◆ Provided information
■ ■ ■ ■ ■ ■ ■

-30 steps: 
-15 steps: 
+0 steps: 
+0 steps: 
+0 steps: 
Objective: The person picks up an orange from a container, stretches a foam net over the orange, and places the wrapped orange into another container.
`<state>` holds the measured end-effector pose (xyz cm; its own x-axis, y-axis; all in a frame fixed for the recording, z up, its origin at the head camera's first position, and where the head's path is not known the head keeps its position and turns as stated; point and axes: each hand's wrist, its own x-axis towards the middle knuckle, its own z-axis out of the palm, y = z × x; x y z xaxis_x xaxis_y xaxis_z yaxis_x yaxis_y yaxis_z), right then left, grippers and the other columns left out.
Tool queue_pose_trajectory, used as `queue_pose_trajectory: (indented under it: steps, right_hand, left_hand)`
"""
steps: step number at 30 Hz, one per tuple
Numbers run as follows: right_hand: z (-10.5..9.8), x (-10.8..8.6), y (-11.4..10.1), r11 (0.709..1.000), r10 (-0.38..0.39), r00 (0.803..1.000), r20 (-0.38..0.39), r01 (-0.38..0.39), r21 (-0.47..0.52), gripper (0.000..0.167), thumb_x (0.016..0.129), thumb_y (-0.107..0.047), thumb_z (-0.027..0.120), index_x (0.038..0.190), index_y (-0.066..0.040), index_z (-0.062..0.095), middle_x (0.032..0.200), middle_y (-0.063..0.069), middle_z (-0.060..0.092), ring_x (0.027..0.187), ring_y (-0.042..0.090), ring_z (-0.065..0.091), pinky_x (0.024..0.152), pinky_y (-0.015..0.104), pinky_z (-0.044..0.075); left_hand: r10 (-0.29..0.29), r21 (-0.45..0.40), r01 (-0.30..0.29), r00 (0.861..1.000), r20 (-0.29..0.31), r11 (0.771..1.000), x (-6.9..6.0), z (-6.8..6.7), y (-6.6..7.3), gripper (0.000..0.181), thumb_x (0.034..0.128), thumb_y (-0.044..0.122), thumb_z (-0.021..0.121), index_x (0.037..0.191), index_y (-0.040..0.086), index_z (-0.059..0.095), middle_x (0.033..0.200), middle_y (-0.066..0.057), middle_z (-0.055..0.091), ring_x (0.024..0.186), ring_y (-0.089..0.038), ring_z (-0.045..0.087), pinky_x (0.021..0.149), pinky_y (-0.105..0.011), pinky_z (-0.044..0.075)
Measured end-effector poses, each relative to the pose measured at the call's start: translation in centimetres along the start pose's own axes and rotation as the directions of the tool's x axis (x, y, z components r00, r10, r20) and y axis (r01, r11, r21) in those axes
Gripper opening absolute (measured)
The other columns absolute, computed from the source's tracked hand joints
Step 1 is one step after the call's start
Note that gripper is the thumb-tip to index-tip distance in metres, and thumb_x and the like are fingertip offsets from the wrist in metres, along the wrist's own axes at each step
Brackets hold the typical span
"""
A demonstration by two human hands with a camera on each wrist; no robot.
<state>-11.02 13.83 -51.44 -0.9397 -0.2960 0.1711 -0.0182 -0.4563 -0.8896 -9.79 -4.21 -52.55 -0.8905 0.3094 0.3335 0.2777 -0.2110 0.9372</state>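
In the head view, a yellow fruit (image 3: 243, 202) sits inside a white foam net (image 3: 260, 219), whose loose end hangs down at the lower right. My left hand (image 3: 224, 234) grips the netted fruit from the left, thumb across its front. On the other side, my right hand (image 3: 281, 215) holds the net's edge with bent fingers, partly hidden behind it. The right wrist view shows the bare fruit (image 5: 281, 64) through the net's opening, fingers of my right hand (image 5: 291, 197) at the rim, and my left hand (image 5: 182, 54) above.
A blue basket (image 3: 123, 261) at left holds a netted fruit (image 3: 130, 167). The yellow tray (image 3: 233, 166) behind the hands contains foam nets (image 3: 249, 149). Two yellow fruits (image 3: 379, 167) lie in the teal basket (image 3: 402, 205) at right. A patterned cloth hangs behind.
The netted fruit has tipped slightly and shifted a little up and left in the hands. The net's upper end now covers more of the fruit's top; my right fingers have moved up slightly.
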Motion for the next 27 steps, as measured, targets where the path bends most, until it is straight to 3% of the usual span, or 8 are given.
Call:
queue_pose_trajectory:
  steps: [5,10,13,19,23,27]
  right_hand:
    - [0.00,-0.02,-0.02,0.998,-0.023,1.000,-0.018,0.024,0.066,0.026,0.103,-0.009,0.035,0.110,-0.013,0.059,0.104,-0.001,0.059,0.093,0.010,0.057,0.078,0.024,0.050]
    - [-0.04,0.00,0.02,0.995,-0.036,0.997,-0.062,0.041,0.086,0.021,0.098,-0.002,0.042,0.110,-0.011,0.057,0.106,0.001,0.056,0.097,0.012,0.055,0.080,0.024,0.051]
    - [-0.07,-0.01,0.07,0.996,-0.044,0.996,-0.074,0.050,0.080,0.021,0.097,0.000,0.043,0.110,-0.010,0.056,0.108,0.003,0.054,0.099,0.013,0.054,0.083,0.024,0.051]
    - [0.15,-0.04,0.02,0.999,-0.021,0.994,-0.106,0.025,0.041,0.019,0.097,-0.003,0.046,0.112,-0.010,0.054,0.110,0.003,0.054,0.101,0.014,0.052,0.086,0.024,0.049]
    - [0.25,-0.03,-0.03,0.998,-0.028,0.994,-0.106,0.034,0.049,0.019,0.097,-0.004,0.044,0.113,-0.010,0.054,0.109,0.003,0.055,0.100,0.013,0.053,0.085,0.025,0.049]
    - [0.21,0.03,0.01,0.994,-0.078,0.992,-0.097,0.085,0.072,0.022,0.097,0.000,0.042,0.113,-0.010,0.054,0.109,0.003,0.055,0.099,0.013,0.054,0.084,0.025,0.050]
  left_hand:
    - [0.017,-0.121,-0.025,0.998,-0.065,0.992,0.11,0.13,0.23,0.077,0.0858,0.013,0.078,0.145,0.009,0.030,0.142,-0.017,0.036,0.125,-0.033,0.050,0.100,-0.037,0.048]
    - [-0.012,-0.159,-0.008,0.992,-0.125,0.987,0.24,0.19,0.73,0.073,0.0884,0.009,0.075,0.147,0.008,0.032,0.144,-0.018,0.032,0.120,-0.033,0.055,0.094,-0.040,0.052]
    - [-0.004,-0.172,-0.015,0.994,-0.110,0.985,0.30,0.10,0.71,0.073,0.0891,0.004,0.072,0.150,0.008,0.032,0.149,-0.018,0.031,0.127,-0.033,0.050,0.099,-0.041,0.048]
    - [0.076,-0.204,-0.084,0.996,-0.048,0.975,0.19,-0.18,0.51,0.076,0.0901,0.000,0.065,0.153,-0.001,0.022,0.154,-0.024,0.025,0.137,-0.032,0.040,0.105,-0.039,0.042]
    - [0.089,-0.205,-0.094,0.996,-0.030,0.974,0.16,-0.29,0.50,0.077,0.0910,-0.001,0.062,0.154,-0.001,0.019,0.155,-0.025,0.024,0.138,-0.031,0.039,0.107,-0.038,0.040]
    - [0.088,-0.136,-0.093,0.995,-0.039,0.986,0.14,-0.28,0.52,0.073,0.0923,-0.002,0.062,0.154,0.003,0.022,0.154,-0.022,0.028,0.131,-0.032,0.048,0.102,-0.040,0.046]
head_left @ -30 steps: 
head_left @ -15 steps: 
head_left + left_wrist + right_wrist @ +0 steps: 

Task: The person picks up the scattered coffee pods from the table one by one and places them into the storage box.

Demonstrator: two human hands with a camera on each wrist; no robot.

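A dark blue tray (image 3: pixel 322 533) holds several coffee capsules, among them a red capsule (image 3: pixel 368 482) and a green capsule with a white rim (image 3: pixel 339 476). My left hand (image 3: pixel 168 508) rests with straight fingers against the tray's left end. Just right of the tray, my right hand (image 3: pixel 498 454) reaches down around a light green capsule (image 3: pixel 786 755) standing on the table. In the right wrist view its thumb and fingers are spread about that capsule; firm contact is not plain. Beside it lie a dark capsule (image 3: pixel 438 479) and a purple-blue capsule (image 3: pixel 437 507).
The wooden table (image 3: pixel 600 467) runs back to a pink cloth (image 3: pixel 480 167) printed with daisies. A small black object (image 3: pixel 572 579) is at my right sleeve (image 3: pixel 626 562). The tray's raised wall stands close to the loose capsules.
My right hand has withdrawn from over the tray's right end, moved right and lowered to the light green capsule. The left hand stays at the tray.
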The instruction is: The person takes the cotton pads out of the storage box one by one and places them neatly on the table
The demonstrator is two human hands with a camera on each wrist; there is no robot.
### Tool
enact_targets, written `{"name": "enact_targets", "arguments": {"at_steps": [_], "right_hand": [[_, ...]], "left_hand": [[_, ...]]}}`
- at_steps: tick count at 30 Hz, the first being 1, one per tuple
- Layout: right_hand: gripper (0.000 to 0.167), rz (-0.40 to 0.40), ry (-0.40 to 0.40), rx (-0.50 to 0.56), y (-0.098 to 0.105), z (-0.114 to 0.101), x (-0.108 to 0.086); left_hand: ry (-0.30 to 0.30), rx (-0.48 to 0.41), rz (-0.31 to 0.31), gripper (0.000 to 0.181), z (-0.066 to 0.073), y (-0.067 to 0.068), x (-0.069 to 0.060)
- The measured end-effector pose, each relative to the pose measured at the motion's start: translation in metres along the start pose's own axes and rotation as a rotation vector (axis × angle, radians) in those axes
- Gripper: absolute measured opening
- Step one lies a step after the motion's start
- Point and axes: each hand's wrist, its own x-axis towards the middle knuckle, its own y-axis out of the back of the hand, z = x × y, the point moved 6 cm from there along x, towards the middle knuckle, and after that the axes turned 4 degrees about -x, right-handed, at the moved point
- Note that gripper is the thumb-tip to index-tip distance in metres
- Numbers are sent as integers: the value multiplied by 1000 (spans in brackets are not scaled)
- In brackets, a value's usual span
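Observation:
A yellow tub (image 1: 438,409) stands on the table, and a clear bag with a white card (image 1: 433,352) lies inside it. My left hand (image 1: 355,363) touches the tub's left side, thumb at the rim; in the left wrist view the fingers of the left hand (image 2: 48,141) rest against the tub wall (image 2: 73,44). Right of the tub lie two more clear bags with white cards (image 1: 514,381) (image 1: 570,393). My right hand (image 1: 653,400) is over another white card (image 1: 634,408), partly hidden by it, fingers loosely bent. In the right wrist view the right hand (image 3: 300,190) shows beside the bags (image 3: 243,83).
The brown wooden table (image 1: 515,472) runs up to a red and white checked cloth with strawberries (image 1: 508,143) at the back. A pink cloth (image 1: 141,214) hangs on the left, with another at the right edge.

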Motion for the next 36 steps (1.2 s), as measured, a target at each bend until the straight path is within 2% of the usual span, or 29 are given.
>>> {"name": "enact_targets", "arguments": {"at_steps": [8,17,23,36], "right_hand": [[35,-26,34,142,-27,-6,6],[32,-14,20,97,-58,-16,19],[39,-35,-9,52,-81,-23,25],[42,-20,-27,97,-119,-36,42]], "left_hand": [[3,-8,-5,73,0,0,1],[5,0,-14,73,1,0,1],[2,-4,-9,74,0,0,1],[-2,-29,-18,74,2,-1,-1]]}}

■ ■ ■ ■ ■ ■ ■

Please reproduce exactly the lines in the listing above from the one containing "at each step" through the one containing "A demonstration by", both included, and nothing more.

◆ Answer below
Note that gripper is the thumb-tip to index-tip distance in metres, and thumb_x and the like are fingertip offsets from the wrist in metres, along the wrist's own axes at each step
Brackets hold the typical span
"""
A demonstration by two human hands with a camera on each wrist; no robot.

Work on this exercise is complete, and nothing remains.